Install Relief Valves
Automatically release excess pressure to protect the system.
Additional Measures:
Vent air via high-point valves to reduce cavitation.
Inspect and repair damaged pipes, supports, or valves promptly.
In-Depth Case Studies
Case 1: Petrochemical Plant Steam Pipeline Incident
Background: DN300 steam pipeline (2 km) with 1-second electric valve closure during shutdown.
Consequences: Pipe supports detached, flange gasket failure, 12-hour production halt.
Improvements:
Replaced valve with two-stage closure (0.5 seconds to 50% open, 10 seconds to fully closed);
Added airbag arrestor (500 L, 6 bar nitrogen) at 1 km mark.
Result: Simulated ΔP reduced from 18 bar to 6 bar; no recurrence.

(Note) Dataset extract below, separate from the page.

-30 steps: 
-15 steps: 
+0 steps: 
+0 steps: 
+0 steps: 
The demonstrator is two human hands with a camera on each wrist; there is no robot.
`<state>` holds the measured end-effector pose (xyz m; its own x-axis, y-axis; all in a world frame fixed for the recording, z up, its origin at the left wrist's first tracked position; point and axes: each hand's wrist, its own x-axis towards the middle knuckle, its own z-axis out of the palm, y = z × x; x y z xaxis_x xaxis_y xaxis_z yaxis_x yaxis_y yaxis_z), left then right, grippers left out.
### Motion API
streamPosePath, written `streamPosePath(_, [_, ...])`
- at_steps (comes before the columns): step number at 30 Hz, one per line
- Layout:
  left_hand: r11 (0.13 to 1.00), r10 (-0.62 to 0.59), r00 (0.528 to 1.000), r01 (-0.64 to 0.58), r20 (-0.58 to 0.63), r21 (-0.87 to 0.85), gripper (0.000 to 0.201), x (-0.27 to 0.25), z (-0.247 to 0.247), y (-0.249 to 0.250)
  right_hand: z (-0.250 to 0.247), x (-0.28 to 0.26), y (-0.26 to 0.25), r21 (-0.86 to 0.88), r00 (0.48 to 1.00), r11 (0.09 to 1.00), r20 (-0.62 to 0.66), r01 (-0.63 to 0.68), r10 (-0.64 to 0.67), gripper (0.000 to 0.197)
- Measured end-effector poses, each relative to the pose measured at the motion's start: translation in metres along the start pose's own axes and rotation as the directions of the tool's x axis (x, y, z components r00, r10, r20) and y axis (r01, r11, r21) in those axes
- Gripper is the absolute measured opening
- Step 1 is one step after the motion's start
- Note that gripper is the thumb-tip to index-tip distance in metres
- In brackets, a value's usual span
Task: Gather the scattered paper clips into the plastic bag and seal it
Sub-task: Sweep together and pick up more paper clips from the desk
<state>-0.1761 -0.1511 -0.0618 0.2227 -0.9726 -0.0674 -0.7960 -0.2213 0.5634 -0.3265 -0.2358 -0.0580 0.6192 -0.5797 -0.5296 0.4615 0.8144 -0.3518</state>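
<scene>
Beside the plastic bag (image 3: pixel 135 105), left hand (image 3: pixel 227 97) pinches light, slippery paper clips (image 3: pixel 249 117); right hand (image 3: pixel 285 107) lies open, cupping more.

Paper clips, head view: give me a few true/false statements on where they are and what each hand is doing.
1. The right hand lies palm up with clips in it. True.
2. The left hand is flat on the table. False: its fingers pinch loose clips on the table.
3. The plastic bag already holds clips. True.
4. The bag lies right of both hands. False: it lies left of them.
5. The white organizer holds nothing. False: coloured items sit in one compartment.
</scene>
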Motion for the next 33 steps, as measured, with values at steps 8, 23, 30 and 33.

Case 2: High-Rise Building Water Supply System
Background: 40-story hotel with 200-meter pump head; original design lacked protection.
Issue: Post-pump shutdown pressure spiked to 25 bar (150% over design).
Retrofits:
Added hydraulic slow-closing check valve (15-second closure) at pump outlet;
Installed diaphragm relief valves (set to 18 bar) on floors 10, 20, and 30.
Result: Peak pressure dropped to 14 bar; system stabilized.